### What needs to be done
Copy every line of the data in which the word "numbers" occurs.

*** Dataset extract ***

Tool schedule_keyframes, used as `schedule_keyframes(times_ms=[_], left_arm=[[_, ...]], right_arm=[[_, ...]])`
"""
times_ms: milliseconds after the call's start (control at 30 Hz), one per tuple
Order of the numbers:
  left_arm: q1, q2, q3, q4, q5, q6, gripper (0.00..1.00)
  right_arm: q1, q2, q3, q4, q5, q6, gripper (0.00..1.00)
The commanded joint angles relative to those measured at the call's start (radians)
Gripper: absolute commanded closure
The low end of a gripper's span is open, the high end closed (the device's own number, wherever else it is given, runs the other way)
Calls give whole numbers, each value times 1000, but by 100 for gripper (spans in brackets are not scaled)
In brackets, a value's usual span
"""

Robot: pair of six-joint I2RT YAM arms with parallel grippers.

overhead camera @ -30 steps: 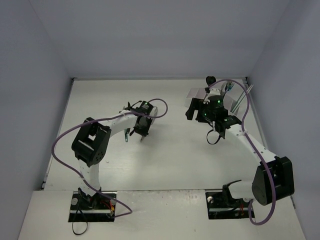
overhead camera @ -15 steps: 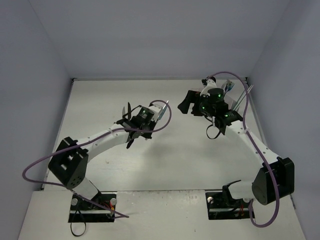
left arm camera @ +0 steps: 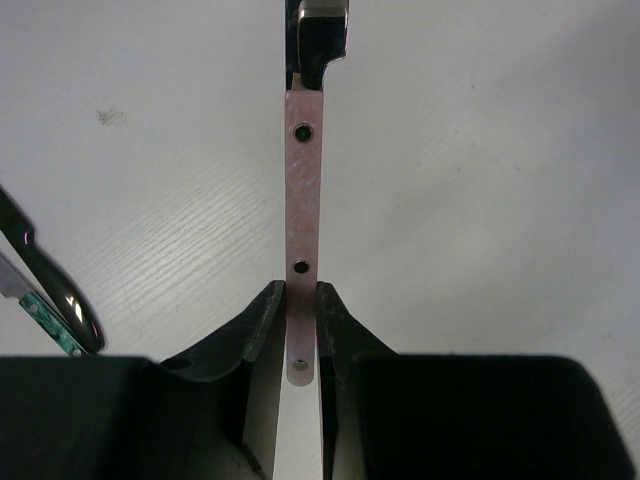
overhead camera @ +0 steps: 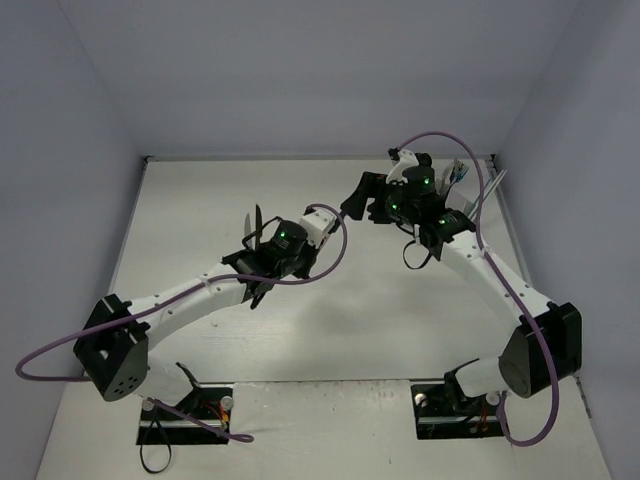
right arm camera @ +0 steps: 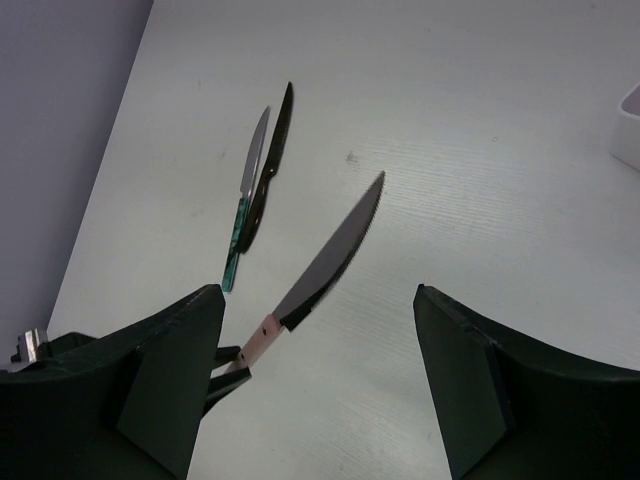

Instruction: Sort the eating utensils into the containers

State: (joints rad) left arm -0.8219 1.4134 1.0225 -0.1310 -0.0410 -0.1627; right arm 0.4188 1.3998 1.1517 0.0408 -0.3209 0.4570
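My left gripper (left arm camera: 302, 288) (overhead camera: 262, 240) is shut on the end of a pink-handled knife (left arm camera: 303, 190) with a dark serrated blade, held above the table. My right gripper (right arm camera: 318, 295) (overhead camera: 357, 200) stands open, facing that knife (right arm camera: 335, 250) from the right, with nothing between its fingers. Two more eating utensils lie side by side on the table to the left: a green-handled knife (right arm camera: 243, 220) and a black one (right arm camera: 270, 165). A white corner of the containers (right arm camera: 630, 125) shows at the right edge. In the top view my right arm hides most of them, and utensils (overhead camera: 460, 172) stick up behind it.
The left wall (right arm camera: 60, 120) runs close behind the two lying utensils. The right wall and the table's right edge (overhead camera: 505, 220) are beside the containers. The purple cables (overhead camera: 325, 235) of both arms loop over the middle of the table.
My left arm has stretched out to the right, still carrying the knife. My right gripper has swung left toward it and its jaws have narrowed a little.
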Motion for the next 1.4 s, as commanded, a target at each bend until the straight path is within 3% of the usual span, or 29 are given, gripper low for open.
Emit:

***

### Answer space
Order of the numbers:
Calls give whole numbers, each value times 1000, but by 100 for gripper (spans in brackets are not scaled)

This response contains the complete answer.